The variance measures how spread out the data are about their mean. The variance is equal to the standard deviation squared.
The greater the variance, the greater the spread in the data.
Because variance (σ2) is a squared quantity, its units are also squared, which may make the variance difficult to use in practice. The standard deviation is usually easier to interpret because it's in the same units as the data. For example, a sample of waiting times at a bus stop may have a mean of 15 minutes and a variance of 9 minutes2. Because the variance is not in the same units as the data, the variance is often displayed with its square root, the standard deviation. A variance of 9 minutes2 is equivalent to a standard deviation of 3 minutes.
The mode is the value that occurs most frequently in a set of observations. Minitab also displays how many data points equal the mode.
The mean and median require a calculation, but the mode is determined by counting the number of times each value occurs in a data set.
The mode can be used with mean and median to provide an overall characterization of your data distribution. The mode can also be used to identify problems in your data.
For example, a distribution that has more than one mode may identify that your sample includes data from two populations. If the data contain two modes, the distribution is bimodal. If the data contain more than two modes, the distribution is multi-modal.

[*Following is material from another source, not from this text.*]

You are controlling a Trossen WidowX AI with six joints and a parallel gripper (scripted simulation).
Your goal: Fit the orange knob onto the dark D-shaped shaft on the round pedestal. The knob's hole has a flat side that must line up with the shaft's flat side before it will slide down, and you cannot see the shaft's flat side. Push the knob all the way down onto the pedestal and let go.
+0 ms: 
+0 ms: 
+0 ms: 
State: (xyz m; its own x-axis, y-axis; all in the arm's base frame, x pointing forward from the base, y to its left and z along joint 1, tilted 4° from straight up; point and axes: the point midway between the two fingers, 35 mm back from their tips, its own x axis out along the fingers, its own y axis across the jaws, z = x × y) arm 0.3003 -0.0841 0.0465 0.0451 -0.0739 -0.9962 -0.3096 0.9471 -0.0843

The MSSD is the mean of the squared successive difference. MSSD is an estimate of variance. One possible use of the MSSD is to test whether a sequence of observations is random. In quality control, a possible use of MSSD is to estimate the variance when the subgroup size = 1.
The sum is the total of all the data values. The sum is also used in statistical calculations, such as the mean and standard deviation.
The uncorrected sum of squares are calculated by squaring each value in the column, and calculates the sum of those squared values. For example, if the column contains x1, x2, ... , xn, then sum of squares calculates (x12 + x22 + ... + xn2). Unlike the corrected sum of squares, the uncorrected sum of squares includes error. The data values are squared without first subtracting the mean.